ColModel

class lightning_ir.models.bi_encoders.col.ColModel(config: ColConfig, *args, **kwargs)[source]

Bases: MultiVectorBiEncoderModel

Multi-vector late-interaction Col model. See ColConfig for configuration options.

__init__(config: ColConfig, *args, **kwargs) None[source]

Initializes a Col model given a ColConfig.

Parameters:

config (ColConfig) – Configuration for the Col model.

Raises:

ValueError – If the embedding dimension is not specified in the configuration.

Methods

__init__(config, *args, **kwargs)

Initializes a Col model given a ColConfig.

encode(encoding, input_type)

Encodes a batched tokenized text sequences and returns the embeddings and scoring mask.

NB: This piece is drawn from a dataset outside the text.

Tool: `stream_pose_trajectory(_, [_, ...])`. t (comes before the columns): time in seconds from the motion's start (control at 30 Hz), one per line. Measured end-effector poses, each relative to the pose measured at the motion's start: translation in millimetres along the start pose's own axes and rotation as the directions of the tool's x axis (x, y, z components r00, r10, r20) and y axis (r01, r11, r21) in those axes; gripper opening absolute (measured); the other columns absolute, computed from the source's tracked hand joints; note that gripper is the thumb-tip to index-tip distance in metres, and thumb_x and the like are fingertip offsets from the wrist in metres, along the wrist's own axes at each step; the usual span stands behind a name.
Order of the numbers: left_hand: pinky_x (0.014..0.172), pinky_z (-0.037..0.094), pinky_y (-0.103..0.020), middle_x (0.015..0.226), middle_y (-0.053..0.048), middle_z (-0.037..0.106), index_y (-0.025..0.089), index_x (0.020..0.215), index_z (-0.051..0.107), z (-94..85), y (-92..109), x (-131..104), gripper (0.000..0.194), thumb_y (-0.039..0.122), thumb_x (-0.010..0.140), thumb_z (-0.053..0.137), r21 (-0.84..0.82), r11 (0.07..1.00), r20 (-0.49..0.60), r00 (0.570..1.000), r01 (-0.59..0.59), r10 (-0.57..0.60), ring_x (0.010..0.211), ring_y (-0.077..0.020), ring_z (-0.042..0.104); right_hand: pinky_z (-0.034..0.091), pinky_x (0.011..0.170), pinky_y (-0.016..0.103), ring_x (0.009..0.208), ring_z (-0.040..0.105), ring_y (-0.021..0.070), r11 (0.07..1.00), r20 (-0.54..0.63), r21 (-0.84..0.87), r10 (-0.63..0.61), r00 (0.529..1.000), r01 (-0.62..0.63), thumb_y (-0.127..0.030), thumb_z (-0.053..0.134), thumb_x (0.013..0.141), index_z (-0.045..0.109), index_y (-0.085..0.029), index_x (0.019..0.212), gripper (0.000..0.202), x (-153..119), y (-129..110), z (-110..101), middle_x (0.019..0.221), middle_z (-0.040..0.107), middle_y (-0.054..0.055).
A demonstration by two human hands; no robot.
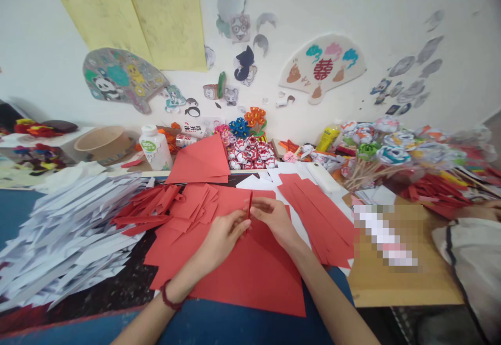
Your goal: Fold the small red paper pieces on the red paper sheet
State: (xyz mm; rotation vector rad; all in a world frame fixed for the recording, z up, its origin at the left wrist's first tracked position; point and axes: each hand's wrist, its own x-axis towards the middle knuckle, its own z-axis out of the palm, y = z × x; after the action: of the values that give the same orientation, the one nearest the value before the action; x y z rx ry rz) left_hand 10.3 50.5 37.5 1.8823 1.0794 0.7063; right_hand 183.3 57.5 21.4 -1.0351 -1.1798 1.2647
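I have a small red slip (251, 200) between my hands, upright and nearly edge-on, above the big red sheets (254, 277). My left hand (224, 233) closes thumb and fingers on its lower end; my right hand (276, 219) has its fingertips bent in and pinching it from the other side. Where each pad presses is too small to tell.

To handle it well, I judge, I should match the edges first, hold them lightly with the left, and let the right run along the crease in one even press. Squeezing too hard could skew or wrinkle thin paper. Elbows low and wrists just above the sheets should steady me without my sleeveless forearms dragging the loose squares (190, 204) beside my left hand. The folded red pieces (146, 209) lie beyond those, next to the white strips (78, 235).
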Motion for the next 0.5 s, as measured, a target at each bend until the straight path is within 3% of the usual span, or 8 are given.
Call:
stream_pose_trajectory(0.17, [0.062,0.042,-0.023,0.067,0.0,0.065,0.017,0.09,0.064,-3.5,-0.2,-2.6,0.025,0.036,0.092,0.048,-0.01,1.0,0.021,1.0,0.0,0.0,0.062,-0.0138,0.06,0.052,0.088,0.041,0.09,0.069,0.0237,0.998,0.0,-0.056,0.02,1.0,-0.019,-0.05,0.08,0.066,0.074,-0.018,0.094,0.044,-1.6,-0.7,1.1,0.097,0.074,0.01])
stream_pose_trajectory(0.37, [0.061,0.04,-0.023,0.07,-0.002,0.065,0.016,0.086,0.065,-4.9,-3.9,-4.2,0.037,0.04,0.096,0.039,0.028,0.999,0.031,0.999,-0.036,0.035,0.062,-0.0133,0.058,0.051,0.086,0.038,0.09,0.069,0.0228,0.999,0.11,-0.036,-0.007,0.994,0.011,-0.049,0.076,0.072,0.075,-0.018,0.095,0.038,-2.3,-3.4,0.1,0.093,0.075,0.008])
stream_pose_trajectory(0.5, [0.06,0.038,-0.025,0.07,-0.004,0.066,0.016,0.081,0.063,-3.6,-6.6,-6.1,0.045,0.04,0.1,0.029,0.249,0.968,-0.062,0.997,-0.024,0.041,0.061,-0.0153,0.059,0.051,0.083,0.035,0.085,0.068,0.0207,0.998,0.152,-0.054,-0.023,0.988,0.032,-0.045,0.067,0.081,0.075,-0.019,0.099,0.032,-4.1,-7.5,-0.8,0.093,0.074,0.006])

scoring_mask(encoding, input_type)

Computes a scoring mask for batched tokenized text sequences which is used in the scoring function to mask out vectors during scoring.

Attributes

training

config_class

Configuration class for the Col model.

alias of ColConfig

encode(encoding: BatchEncoding, input_type: 'query' | 'doc') BiEncoderEmbedding[source]

Encodes a batched tokenized text sequences and returns the embeddings and scoring mask.

Parameters:
  • encoding (BatchEncoding) – Tokenizer encodings for the text sequence.

  • input_type (Literal["query", "doc"]) – Type of input, either “query” or “doc”.

Returns:

Embeddings and scoring mask.

Return type:

BiEncoderEmbedding

scoring_mask(encoding: BatchEncoding, input_type: 'query' | 'doc') Tensor[source]

Computes a scoring mask for batched tokenized text sequences which is used in the scoring function to mask out vectors during scoring.

Parameters:
  • encoding (BatchEncoding) – Tokenizer encodings for the text sequence.

  • input_type (Literal["query", "doc"]) – Type of input, either “query” or “doc”.

Returns:

Scoring mask.

Return type:

torch.Tensor